New York

Felix Gonzalez-Torres

El Museo del Barrio

At El Museo del Barrio, encased in a small vitrine amid newspaper clippings and ephemera crowned by a monitor screening early video projects (including the autoerotic New York, New York!, 1979, and the self-consciously narcissistic Autorretrato número 3 [Self Portrait Number 3], 1979) was a letter written by Ron Clark in support of Felix Gonzalez-Torres’s grant application to the National Endowment for the Humanities. Dated April 20, 1983, it is unabashed in its enthusiasm for its subject, who had recently participated in the Whitney Independent Study Program. Gonzalez-Torres, Clark avows, is an “ideal student,” “exceptionally intelligent.” “Felix has the ability to skillfully employ his knowledge of critical and theoretical concepts and methods in the analysis of artistic practice and of the historical processes and social institutions within which art is made and experience[d].”

Small and visually unremarkable, the missive betrays the archival—even didactic—impulse that was at work in “Felix Gonzalez-Torres: Early Impressions.” Admitting his primary debt to other practices, as in the case of a 1978 performance at the University of Puerto Rico where the artist and José Pérez Mesa clothed a dead tree in forty yards of white fabric à la Christo, the show constructed the Gonzalez-Torres before the “Gonzalez-Torres” of Group Material affiliation or Guggenheim solo retrospection. It thereby deftly recontextualized the artist’s work in relation to his formative education, and, more importantly, perhaps, in this institutional context, his Caribbean origins. Juxtaposing familiar subsequent projects (replenishable poster stacks, plastic-sleeved jigsaw puzzles, and Photostat linguistic portraits) with newly exhumed documents, correspondence, press, a résumé, and early works previously unseen outside Puerto Rico, this show’s three loose groupings—along the axes of writing and documentation; the mediumistic imperatives of photography and video; and the metaphor of the beach—reclaimed a native son.
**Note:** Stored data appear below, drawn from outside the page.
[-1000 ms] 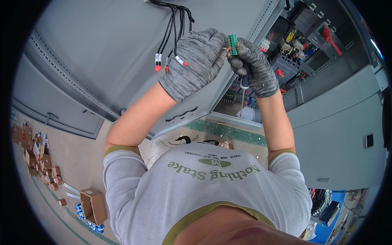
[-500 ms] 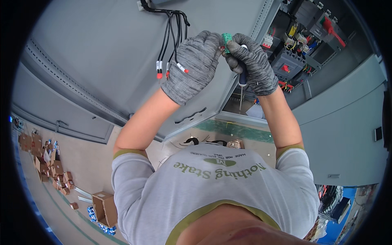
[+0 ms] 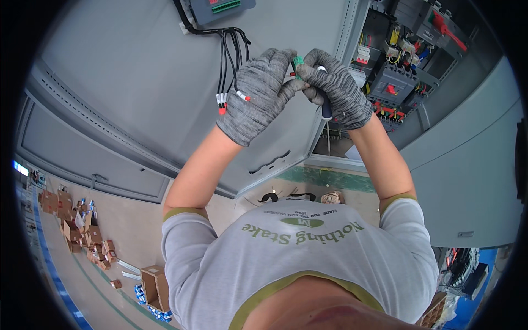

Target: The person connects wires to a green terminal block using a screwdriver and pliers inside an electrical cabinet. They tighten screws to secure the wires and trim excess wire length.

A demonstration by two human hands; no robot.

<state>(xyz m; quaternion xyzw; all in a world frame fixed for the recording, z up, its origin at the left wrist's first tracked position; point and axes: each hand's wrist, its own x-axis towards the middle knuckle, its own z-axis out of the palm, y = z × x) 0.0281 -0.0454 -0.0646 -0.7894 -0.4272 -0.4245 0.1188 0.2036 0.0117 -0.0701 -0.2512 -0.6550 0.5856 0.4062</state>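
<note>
Both my hands wear grey knit gloves and meet in front of the grey cabinet door. My left hand (image 3: pixel 257 93) is closed, pinching a wire with a red end (image 3: pixel 293 74) at a small green terminal plug (image 3: pixel 298 61). My right hand (image 3: pixel 340 91) grips that plug between thumb and fingertips. Tucked in the same palm is a screwdriver (image 3: pixel 327 113), its dark handle held and its shaft pointing down. Fingers cover much of the plug. Several black wires (image 3: pixel 224 66) with white sleeves and red tips hang beside and behind my left hand.
A grey meter unit (image 3: pixel 223 10) with a green terminal strip is mounted on the door (image 3: pixel 137 71). To the right, the open cabinet holds breakers (image 3: pixel 391 85) and wiring. Cardboard boxes (image 3: pixel 155 289) lie on the floor at left.
The view has shifted, bringing the meter unit into sight at the top. My hands stay together, with the plug a little lower and more covered by fingers; my left thumb now reaches toward the right fingers.
</note>
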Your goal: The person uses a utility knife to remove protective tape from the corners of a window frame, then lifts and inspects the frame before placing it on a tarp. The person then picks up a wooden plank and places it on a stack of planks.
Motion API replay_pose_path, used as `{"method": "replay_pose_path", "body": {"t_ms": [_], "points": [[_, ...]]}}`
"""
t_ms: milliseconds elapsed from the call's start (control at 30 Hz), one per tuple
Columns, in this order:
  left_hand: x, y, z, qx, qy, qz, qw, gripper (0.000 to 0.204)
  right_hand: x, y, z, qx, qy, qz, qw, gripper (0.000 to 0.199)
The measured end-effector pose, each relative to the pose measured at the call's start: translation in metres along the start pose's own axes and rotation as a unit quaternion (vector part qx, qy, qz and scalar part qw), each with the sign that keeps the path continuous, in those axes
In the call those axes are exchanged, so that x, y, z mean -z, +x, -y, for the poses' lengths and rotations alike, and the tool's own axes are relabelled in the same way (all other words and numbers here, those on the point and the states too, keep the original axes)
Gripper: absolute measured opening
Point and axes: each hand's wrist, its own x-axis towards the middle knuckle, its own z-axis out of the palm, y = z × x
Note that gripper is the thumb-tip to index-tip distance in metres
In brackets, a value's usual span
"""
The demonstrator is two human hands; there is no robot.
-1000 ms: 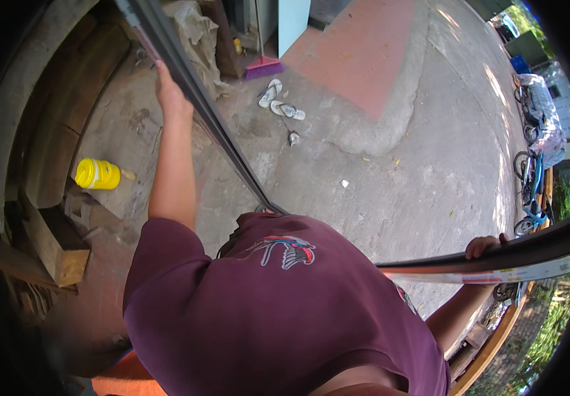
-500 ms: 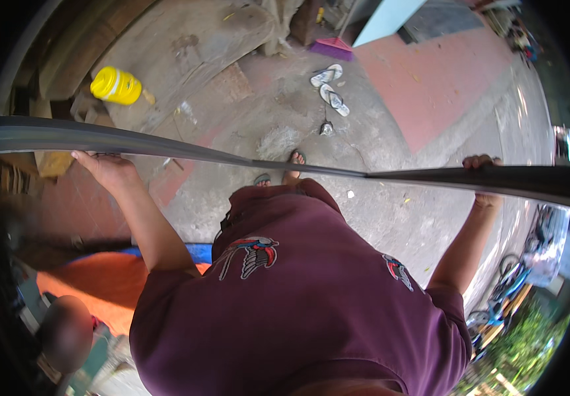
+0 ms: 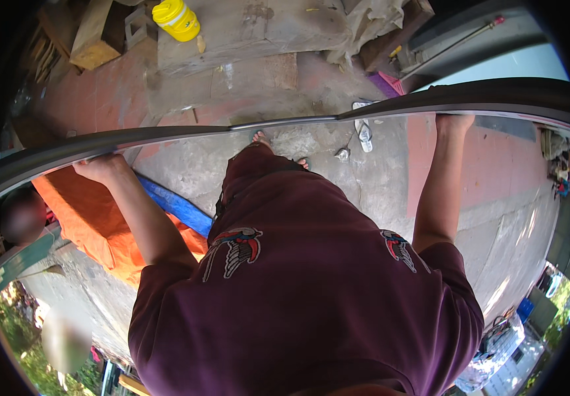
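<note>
A long dark panel (image 3: 166,134), seen nearly edge-on, spans the whole width in front of me. It looks thickest at both ends and thin in the middle. My left hand (image 3: 101,166) grips its near edge at the left, palm up against the underside. My right hand (image 3: 455,121) holds the right part with that arm stretched forward. The fingers of both hands are mostly hidden behind the panel. I cannot make out its far face.
An orange sheet (image 3: 93,228) with a blue edge (image 3: 176,204) lies at my left. Ahead are a yellow jug (image 3: 177,20), a wooden box (image 3: 95,45), flip-flops (image 3: 364,135) and a purple broom (image 3: 387,84). Blurred patches at the left hide people or things.
My body has turned rightward and my feet have stepped. The panel's right end now sits higher in view, its left end lower. Both hands keep hold of it.
</note>
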Motion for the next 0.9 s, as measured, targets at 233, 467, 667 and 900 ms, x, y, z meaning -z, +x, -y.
{"method": "replay_pose_path", "body": {"t_ms": [233,467,667,900], "points": [[-0.009,0.048,0.037,0.008,-0.010,-0.067,0.998,0.031,-0.081,0.012,-0.032,-0.013,0.033,0.039,0.999,0.047],[-0.058,0.060,0.049,-0.003,0.007,-0.102,0.995,0.031,-0.114,0.046,-0.071,0.003,0.026,0.042,0.999,0.046],[-0.043,0.101,0.077,0.045,-0.043,-0.079,0.995,0.031,-0.118,0.055,-0.088,0.019,0.005,0.071,0.997,0.051],[-0.023,0.136,0.125,0.063,-0.071,-0.001,0.995,0.027,-0.104,0.069,-0.126,-0.020,0.037,0.056,0.998,0.054]]}}
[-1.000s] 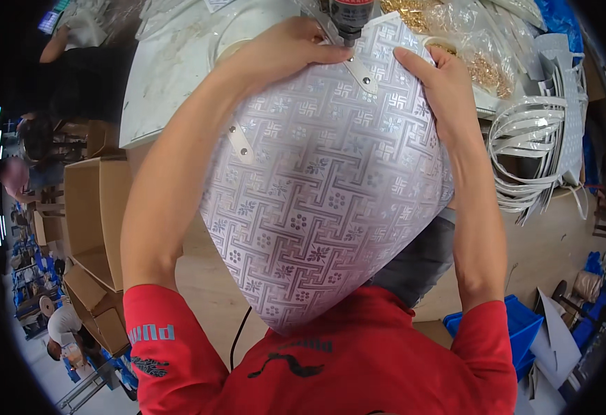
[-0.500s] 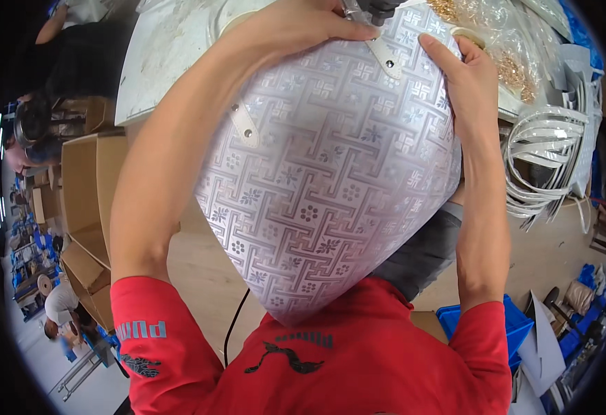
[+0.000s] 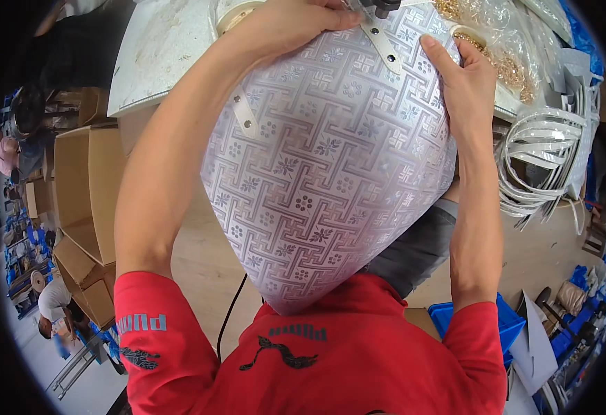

Lest this curatorial recuperation seem too determined or uncomplicatedly adulatory, the works themselves actively resist nostalgia and are often explicit in their commentaries on estrangement and displacement. The video 10 horas, 10 años, 10 madres (10 hours, 10 years, 10 mothers), 1979, is revelatory in this regard, as it cruelly renders Gonzalez-Torres’s evacuation from Cuba (AT THE AGE OF TEN YOU ARE A PACKAGE SENT TO SPAIN). For a January 1982 performance, Rust, Dreams on an Ice Bed, Gonzalez-Torres, assuming the role of tourist, slathered himself in sunscreen and languished on a bed of melting ice, laying bare the contradictions of a tropical paradise marked by “rampant unemployment, massive emigration, high crime rate, and political unrest.” “Come and enjoy / come and forget,” he cooed, “rust from the ocean mist melting away as ice / as history.”

Striking here is how operationally sublimated Gonzalez-Torres’s own didacticism became, especially in light of where he began. To be sure, he retained a sense of “history” and was loath to abandon an iconography of absence, but he increasingly rendered activism elegiac and abstract, so that, for example, the fraught island becomes Untitled (Sand), 1993–94, a lyrically empty series of photogravures of indexical impressions, footprint traces in grainy contours of sand. Circulating in otherwise dispassionate cultural sites and evading censorship during the late-’80s culture wars, Gonzalez-Torres’s later works infiltrated hostile spaces like a virus, as he once appropriately put it. The prescient critique explicit in the early works never really went away; it just grew up. Given our present climate of rampant imperialism where propaganda can pass as journalism, his voice would have resonated, and this show makes one realize how it is missed. As a handwritten scrawl on a promotional photo from Rust spelled out: DARLING, WISH YOU WERE HERE.